Exercise description: Here is the task for the records below: repeat exactly the lines from the one with "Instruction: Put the" to the one with "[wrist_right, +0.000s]", both included, and nothing else.

Extracted material:
=== Section Start ===

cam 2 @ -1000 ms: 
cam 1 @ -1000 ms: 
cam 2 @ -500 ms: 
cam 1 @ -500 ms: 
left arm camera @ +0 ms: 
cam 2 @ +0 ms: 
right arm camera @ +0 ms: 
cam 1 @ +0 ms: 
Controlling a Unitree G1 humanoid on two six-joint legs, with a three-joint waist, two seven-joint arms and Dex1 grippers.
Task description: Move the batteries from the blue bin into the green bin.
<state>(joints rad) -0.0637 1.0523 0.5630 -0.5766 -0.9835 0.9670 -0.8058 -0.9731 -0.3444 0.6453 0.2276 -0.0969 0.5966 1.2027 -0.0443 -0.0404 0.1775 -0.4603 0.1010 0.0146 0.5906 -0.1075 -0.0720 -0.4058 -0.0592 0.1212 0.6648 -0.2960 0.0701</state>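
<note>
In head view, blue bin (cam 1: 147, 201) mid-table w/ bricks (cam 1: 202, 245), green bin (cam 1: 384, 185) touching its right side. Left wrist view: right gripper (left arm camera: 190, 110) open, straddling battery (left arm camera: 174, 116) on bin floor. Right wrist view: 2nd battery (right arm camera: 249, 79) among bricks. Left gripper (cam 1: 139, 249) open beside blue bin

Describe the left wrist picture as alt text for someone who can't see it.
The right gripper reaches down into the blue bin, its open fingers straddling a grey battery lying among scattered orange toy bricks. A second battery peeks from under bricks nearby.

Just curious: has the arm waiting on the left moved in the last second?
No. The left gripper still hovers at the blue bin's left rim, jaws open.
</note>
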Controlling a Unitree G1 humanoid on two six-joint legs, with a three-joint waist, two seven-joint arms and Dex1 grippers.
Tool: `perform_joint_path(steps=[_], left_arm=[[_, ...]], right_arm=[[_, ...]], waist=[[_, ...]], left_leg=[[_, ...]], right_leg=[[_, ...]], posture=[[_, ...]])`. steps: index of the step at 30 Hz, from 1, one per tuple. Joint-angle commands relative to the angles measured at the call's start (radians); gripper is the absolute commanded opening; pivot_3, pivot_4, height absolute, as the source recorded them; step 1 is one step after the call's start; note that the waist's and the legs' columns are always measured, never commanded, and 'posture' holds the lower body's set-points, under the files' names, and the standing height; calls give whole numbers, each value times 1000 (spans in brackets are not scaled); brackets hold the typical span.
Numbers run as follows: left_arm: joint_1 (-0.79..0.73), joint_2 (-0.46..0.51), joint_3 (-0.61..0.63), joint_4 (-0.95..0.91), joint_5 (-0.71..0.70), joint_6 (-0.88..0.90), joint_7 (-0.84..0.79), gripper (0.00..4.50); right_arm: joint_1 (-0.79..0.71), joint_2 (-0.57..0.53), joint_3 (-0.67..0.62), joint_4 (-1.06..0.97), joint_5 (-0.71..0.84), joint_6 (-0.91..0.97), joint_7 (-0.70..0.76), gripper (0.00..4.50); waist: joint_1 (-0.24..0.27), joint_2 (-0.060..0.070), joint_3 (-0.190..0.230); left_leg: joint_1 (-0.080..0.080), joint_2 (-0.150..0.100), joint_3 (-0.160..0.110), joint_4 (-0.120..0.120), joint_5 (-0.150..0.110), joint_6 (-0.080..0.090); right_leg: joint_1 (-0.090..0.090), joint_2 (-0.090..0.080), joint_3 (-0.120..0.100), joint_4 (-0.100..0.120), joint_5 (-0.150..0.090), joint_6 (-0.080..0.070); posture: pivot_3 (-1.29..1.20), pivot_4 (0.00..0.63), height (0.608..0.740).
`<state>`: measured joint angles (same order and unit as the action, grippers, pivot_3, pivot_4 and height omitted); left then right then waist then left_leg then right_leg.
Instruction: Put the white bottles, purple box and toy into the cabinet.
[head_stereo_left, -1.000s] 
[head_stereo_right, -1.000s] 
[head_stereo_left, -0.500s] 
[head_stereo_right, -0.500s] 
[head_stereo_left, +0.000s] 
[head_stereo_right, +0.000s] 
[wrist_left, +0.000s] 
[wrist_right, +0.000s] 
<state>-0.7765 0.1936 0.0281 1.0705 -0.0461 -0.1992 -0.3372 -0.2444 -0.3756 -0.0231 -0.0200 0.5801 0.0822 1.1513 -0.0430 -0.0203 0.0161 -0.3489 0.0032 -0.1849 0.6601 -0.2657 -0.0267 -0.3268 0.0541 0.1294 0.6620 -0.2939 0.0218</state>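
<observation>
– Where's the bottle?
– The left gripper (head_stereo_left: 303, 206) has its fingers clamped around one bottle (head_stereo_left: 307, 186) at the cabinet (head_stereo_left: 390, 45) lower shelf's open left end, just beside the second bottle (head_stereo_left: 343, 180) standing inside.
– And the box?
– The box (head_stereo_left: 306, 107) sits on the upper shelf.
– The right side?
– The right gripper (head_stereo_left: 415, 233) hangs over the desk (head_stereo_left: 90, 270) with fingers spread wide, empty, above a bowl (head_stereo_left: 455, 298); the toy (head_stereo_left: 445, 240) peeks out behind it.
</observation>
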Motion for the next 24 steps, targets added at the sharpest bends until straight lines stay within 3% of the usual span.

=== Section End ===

Solved exercise:
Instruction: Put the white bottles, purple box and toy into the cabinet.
[head_stereo_left, -1.000s] 
[head_stereo_right, -1.000s] 
[head_stereo_left, -0.500s] 
[head_stereo_right, -0.500s] 
[head_stereo_left, +0.000s] 
[head_stereo_right, +0.000s] 
[wrist_left, +0.000s] 
[wrist_right, +0.000s] 

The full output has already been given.